Sebi probes surge in thematic mutual fund schemes amid NFO arbitrage

Sebi does not need to remark on the slight- and mid-cap downturn. Madhabi Puri Buch

Madhabi Puri Buch, chairman of the Securities and Exchange Board of India (Sebi), said on Friday that the regulator did not need to comment on the current drop in mid-and small-cap stocks, which had raised her worries last year due to their high valuations.

Speaking at an event in Mumbai, the regulator relied on her March 2024 statement, in which she warned investors about possible bubbles in the small and mid-cap groups, emphasizing that it may not be acceptable to allow froth to continue to rise. She had encouraged mutual funds to develop a unified strategy to safeguard investors during a period of volatility in an overheated small and mid-cap industry.

Stock prices of small- and mid-cap businesses, which outperformed large-caps for the rest of FY24, have fallen amid a persistent sell-off triggered by slowing GDP and trade concerns. The Nifty Small Cap 100 index has lost almost 18% of its value thus far in 2025, while the Nifty Midcap 100 index has lost 13%. Since their September highs, both indices have lost over a fifth of their value.

AMFI’s New Initiatives and Sebi’s Regulation Approach:

Buch was speaking at an event hosted by the Association of Mutual Funds in India (AMFI), which announced three strategic initiatives – Chhoti SIP – Sachetization of Mutual Funds, Tarun Yojana, and MITRA – Mutual Fund Investment Tracing and Retrieval Assistant – to promote financial inclusion and simplify, trace, and retrieve forgotten investments.

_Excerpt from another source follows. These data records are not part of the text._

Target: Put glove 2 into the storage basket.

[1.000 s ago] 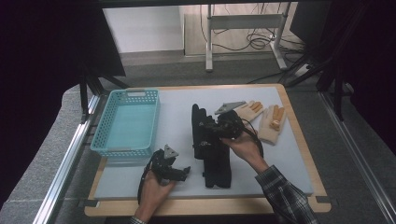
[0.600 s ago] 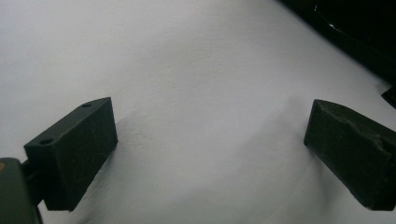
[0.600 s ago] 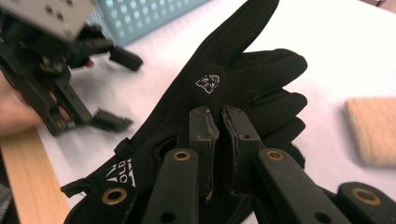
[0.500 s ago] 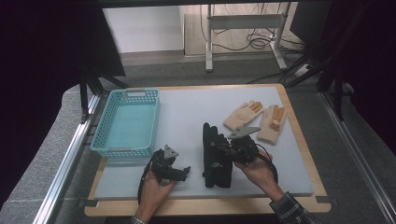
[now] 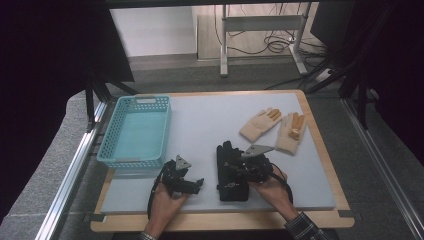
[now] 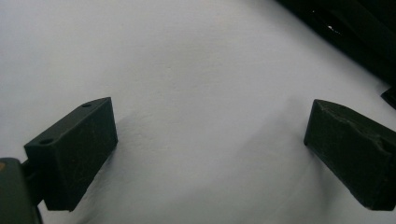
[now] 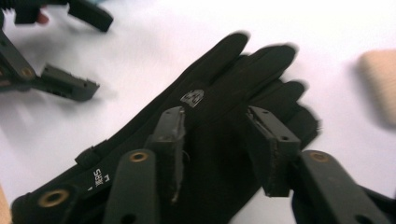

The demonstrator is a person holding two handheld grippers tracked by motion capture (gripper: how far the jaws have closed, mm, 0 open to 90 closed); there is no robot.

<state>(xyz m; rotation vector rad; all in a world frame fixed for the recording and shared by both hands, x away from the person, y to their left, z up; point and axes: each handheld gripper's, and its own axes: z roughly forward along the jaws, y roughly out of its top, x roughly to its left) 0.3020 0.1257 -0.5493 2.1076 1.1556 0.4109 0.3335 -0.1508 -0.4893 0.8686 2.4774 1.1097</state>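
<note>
A: How do the 2 grippers stand?

B: The right gripper (image 5: 239, 169) is over the black gloves (image 5: 231, 170). In the right gripper view its jaws are parted, one on each side of a raised fold of black glove fabric (image 7: 219, 130); whether they actually pinch it, I cannot tell. The left gripper (image 5: 199, 183) sits low on the mat with its jaws spread wide, nothing but bare mat (image 6: 201, 93) between them.

A: Where are the black gloves, taking the blue basket (image 5: 134, 131) as the landmark?

B: Right of the basket and nearer the person than its front rim, lying flat on the grey mat (image 5: 210, 117), fingers pointing away from the person. The left gripper is between basket and gloves, just off the basket's near right corner.

A: Anything else?

B: 2 beige gloves (image 5: 274, 128) with orange fingertips lie well right of the basket, beyond the black gloves, side by side.
</note>
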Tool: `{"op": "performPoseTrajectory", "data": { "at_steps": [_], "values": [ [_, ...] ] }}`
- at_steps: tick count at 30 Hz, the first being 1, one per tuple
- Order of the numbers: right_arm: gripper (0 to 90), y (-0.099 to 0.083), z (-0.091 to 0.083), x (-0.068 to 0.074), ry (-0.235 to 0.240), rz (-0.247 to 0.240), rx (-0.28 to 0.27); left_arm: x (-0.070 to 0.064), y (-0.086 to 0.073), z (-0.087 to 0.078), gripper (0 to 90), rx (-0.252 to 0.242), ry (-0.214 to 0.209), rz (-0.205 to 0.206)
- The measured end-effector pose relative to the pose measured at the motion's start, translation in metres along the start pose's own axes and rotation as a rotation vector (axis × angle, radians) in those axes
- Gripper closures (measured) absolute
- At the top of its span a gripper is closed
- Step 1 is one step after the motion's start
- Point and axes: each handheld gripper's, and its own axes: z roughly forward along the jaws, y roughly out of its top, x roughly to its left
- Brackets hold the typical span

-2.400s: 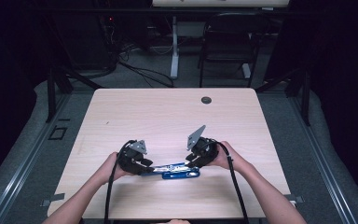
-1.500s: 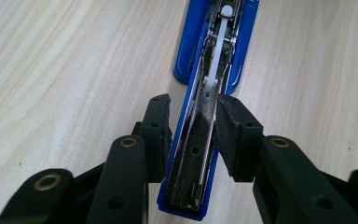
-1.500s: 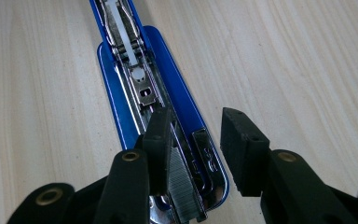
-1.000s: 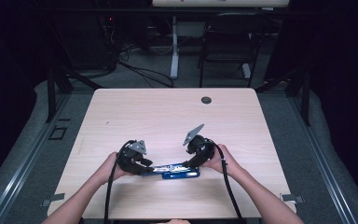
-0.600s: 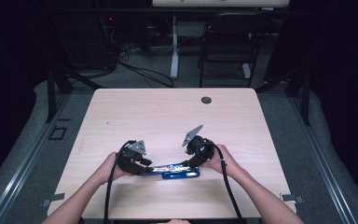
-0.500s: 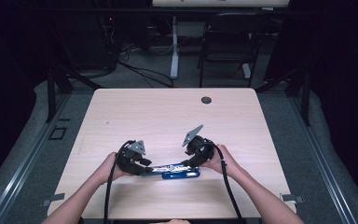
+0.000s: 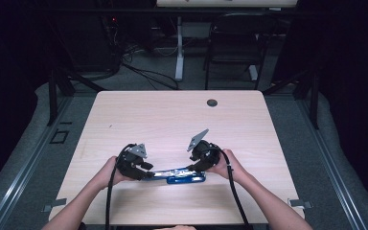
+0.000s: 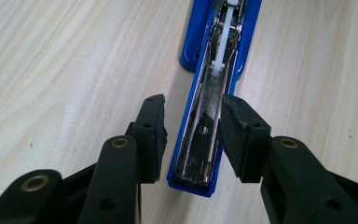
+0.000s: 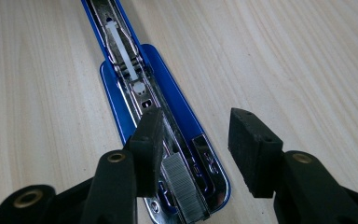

Regarding whether these micro-SIPs will be limited to specific funds, such as large-cap schemes with better capital preservation, Buch stated that the mutual fund market in India is entirely developed and does not require instructions. “In a mature business, every actor in the system understands that when bringing new investors into the market, you must ensure that the product is fit for that investment, does not leave after a short time, and remains for an extended term. That maturity is already there in the mutual fund environment. So there is no need for a regulator to have an opinion on the topic,” Buch added.

In December 2024, Sebi declared that fund managers must deploy cash acquired during an NFO by asset management firms (AMCs) by the scheme’s predetermined asset allocation, usually within 30 days. According to the regulator, if funds are not deployed within the designated time frame, investors will be able to quit the plan without having to pay an exit fee.

Regarding worries about mutual fund distributors and potential malfeasance, Buch underlined that distributors work for AMCs, not as independent businesses. “If there is any wrongdoing by a mutual fund distributor, we will hold the AMC accountable and liable,” she informed us.

Financial Knowledge and Investor Safety:

Buch established the ‘Tarun Yojana’ to encourage financial awareness and a culture of saving and investing among children, in addition to the Chhoti SIP, a ₹250 systematic investment plan for mutual funds. Teachers from chosen schools will be educated as financial literacy ambassadors as part of the AMFI project. They will teach pupils essential economic principles, including investment. After the class, students will be assessed on their financial knowledge. The top 20% of students will receive investments made in their names through SIPs in a chosen mutual fund plan. Students will receive a SIP of ₹100 monthly for 24 months, totaling ₹2,400.